Sacramento State has released a comprehensive plan for confronting racism and increasing diversity on campus, an effort that includes input from dozens of individuals representing a broad spectrum of backgrounds and perspectives.

The Antiracism and Inclusive Campus Plan, released June 29, illustrates the University’s acknowledgement that “we have a lot of work to do” and its commitment to move the campus toward a culture that is fair and welcoming to all, said President Robert S. Nelsen.

“I ask that all of us play a role in supporting the implementation of the plan and holding each other accountable,” the President said.

 The plan, the result of months of work from nearly 80 students, staff, faculty, and administrators, addresses hiring practices, employee retention, curriculum development, bias reporting, campus transparency, and many other topics.

The University has set in motion several aspects of the Antiracism and Inclusive Campus Plan, including a centralized system for reporting incidents of bias, harassment, and other equity-related issues. (Sacramento State/Jessica Vernone)

The University soon will solicit responses from the broader Sac State community and offer preliminary steps for moving forward with recommendations made in the report. A presidential convocation addressing the report’s findings and implementation takes place Wednesday, Sept. 29.

“This plan addresses our entire university community,” said Melinda Wilson Ramey, Sac State interim vice president for Inclusive Excellence. “It sheds light on the biases, racism, and injustices that exist on our campus and impacts not only students but also faculty, staff, and administrators in every department, every division.”

Among the plan’s recommendations for fighting bias and inequity on campus:

  • Bolster diversity training to encourage “equity-minded hiring.”
  • Create an employee retention plan that includes helping new hires find schools for dependents and connect with community groups and other resources.
  • Create more physical spaces that encourage “positive interactions among the diverse faculty and staff, students and community members.”
  • Add a “multicultural lens” to curriculum development, and create a committee to review courses to ensure they reflect diversity and eliminate bias.
  • Conduct regular town hall meetings that highlight key issues and concerns on campus.
  • Hire “culturally competent” mental health professionals to help members of the campus community affected by racially biased stress.
  • Provide racial bias training for faculty, staff, and students.
  • Improve reporting and response to alleged incidents of racism and bias.
  • Create an Antiracism and Inclusion Team to reach out to and build bridges among various groups and disciplines across campus.
  • Install murals and other artwork celebrating underserved communities, including people of color and LGBTQ individuals.
  • Increase promotion and visibility of University antiracism efforts.

Some of the recommendations already are in play. For example, the University has launched a new centralized system that allows students and employees to easily report bias, discrimination and harassment, sexual violence, and issues of academic integrity, said Skip Bishop, who in addition to serving with Wilson Ramey as interim vice president of Inclusive Excellence is Sac State’s director of Equal Opportunity and Title IX coordinator. A new Bias Response director will oversee the reporting system.
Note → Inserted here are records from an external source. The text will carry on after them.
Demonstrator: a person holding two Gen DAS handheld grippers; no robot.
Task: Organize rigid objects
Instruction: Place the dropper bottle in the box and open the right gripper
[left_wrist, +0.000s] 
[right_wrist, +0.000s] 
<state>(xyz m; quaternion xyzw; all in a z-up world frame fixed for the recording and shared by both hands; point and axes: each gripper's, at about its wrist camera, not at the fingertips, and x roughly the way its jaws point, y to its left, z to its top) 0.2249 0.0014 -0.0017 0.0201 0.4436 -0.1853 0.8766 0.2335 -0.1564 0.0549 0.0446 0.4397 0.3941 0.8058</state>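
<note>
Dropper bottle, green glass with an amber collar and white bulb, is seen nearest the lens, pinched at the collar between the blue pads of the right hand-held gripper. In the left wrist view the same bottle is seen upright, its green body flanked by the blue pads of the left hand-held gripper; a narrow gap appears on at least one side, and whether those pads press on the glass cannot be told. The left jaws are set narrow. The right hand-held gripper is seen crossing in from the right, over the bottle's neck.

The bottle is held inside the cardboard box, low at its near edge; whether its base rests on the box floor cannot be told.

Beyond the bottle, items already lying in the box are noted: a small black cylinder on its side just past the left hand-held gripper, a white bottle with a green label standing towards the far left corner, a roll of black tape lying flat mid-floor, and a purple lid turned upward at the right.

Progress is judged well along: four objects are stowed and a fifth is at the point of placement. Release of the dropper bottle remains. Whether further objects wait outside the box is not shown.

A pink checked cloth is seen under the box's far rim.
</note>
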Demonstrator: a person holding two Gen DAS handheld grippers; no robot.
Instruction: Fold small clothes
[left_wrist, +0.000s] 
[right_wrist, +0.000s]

The Antiracism and Inclusive Campus Plan is Sac State’s response to nationwide protests and calls for change following  recent police killings of unarmed people of color. As one of the nation’s most diverse college campuses, Sac State must be a leader in the movement, the report says.

“People are demanding reform and restructuring of our systems,” it concludes. “Our work in this area must begin at home, at Sacramento State.”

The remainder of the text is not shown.